• Given material
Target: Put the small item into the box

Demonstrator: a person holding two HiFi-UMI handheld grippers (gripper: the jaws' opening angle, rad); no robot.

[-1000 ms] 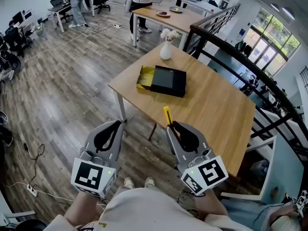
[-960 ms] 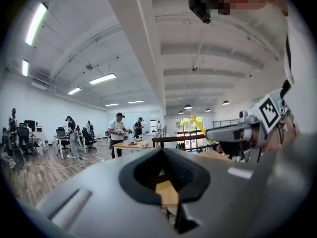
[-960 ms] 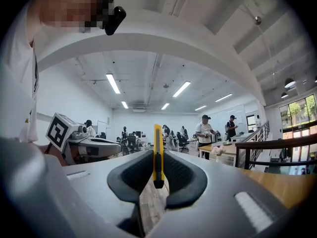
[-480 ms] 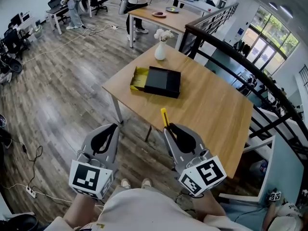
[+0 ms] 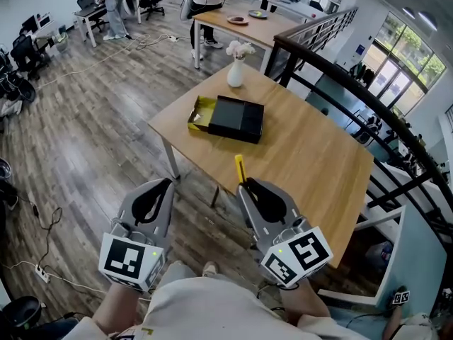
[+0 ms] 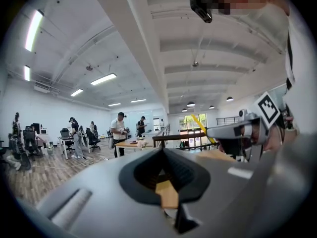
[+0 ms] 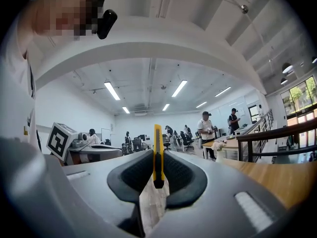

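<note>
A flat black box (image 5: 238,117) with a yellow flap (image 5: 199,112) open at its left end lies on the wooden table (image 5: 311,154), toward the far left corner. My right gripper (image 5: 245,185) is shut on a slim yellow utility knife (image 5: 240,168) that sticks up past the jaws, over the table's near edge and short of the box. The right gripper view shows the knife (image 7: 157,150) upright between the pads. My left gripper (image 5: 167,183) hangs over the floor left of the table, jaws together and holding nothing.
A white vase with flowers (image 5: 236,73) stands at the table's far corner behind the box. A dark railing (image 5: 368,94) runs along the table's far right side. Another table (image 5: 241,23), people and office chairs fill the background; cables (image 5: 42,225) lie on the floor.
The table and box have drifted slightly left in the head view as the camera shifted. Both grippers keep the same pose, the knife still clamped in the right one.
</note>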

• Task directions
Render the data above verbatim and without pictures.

• Solution for this exercise
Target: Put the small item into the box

Demonstrator: a person holding two HiFi-UMI handheld grippers (gripper: the jaws' opening angle, rad); no robot.

[-1000 ms] 
[-960 ms] 
[-960 ms] 
[-480 ms] 
[+0 ms] 
[+0 ms] 
[+0 ms] 

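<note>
A flat black box (image 5: 238,117) with a yellow flap (image 5: 199,112) open at its left end lies on the wooden table (image 5: 311,154), toward the far left corner. My right gripper (image 5: 245,185) is shut on a slim yellow utility knife (image 5: 240,168) that sticks up past the jaws, over the table's near edge and short of the box. The right gripper view shows the knife (image 7: 157,150) upright between the pads. My left gripper (image 5: 167,183) hangs over the floor left of the table, jaws together and holding nothing.
A white vase with flowers (image 5: 236,73) stands at the table's far corner behind the box. A dark railing (image 5: 368,94) runs along the table's far right side. Another table (image 5: 241,23), people and office chairs fill the background; cables (image 5: 42,225) lie on the floor.
The table and box have drifted slightly left in the head view as the camera shifted. Both grippers keep the same pose, the knife still clamped in the right one.
</note>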

There's nothing left to add to the answer.